Field theoretical model of multilayered Josephson junction and dynamics of Josephson vortices

Abstract

Multi-layered Josephson junctions are modeled in the context of a field theory, and dynamics of Josephson vortices trapped inside insulators are studied. Starting from a theory consisting of complex and real scalar fields coupled to a U(1) gauge field which admit parallel $N-1$ domain-wall solutions, Josephson couplings are introduced weakly between the complex scalar fields. The $N-1$ domain walls behave as insulators separating $N$ superconductors, where one of the complex scalar fields has a gap.
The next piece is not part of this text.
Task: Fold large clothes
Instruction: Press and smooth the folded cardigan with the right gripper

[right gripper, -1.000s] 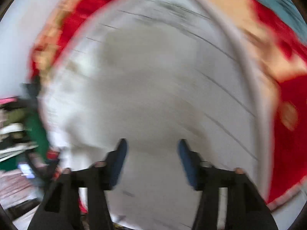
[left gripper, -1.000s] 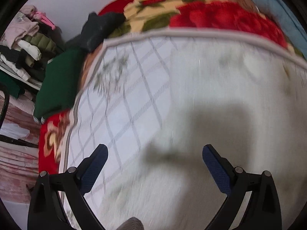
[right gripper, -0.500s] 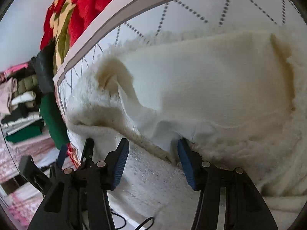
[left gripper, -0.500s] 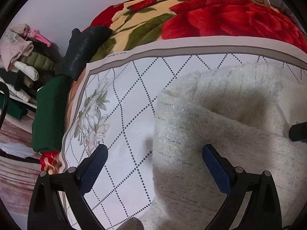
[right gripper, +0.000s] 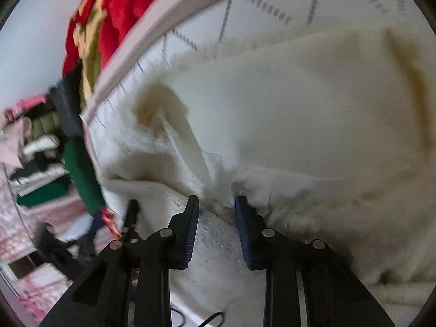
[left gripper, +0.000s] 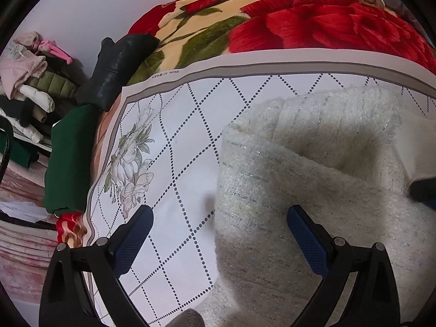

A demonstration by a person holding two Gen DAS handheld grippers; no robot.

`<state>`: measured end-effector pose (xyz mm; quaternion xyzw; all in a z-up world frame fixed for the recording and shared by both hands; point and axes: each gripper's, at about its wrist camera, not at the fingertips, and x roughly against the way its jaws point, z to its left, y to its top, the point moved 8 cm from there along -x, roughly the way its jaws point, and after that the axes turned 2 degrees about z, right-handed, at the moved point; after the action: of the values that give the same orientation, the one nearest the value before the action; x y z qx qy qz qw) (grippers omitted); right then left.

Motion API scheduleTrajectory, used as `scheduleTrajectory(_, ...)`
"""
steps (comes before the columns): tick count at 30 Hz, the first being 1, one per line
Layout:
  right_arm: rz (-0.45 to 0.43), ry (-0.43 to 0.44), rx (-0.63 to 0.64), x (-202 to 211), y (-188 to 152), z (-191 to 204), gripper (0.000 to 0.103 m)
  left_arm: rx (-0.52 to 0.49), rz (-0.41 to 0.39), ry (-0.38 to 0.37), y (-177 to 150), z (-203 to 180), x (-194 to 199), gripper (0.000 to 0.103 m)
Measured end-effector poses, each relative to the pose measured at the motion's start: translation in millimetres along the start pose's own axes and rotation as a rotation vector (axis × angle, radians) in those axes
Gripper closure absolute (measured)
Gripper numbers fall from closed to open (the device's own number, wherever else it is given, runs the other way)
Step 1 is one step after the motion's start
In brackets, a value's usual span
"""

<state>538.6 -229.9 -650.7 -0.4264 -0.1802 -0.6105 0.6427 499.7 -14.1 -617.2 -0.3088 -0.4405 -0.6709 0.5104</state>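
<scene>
A cream sweater point(left gripper: 313, 190) is seen spread over a white sheet point(left gripper: 174, 147) printed with dotted diamonds, which lies on a bed covered by a red flowered blanket point(left gripper: 313, 24). In the left wrist view the sweater fills the lower right of the frame, with one layer already laid over another along a diagonal edge, so a first fold is judged to be partly made. The left tool point(left gripper: 218, 234) is held with its fingers spread wide above the sweater's left edge, and nothing is gripped between them.

In the right wrist view the right tool point(right gripper: 215, 218) is shown at the bottom centre with its fingers partly drawn together around a bunched ridge of the sweater point(right gripper: 299, 103); whether the cloth is truly pinched cannot be told (the picture is blurred). The smooth inner lining is turned upward there, so the garment is judged to be far from a neat bundle: flattening and further folds remain. A pile of clothes point(left gripper: 30, 87) is seen at the left edge.
</scene>
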Motion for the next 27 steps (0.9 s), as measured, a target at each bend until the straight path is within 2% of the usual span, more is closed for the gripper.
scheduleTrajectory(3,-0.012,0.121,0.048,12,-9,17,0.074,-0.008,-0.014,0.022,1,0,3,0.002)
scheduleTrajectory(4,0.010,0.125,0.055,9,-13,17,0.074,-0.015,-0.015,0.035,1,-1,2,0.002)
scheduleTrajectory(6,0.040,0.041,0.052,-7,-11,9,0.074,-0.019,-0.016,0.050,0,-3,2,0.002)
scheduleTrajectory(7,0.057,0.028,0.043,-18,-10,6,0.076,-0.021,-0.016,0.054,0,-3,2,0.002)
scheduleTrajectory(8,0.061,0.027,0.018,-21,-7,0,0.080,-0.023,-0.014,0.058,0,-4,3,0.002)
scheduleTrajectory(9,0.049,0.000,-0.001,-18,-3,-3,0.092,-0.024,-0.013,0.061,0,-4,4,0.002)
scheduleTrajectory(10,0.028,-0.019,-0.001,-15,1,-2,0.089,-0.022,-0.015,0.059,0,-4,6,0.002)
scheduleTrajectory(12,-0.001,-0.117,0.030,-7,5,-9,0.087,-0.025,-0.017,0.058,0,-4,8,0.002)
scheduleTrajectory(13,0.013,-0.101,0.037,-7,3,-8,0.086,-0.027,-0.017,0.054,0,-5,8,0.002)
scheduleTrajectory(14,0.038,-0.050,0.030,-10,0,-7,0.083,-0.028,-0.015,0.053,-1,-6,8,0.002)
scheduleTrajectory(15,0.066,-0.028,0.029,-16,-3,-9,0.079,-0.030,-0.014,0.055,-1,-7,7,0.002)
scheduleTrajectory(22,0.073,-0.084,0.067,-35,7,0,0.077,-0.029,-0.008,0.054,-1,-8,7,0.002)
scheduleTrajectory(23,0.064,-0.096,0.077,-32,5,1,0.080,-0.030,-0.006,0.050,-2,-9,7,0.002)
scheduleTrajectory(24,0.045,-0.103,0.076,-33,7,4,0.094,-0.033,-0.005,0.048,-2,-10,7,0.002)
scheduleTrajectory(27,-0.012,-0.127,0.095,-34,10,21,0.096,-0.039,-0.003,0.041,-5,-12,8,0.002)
We construct the effective Lagrangian on the domain walls, which reduces to a coupled sine-Gordon model for well-separated walls We then construct sine-Gordon solitons emerging in an effective theory in which we identify Josephson vortices carrying singly quantized magnetic fluxes. When two neighboring superconductors tend to have the same phase, the ground state does not change with the positions of domain walls. On the other hand, when two neighboring superconductors tend to have $\pi$-phase differences, the ground state has a phase transition depending on the positions of domain walls; when the two walls are close to each other, frustration occurs because of the coupling between the two superconductors besides the thin superconductor. Focusing on the case of three superconductors separated by two insulators, we find for the former case that the interaction between two Josephson vortices on different insulators changes its nature, i.e., attractive or repulsive, depending on the positions of the domain walls. In the latter case, there emerges fractional Josephson vortices when two degenerate ground states appear due to spontaneous charge-symmetry breaking, and the number of the Josephson vortices varies with the position of the domain walls. Our predictions should be verified in multilayered Josephson junctions.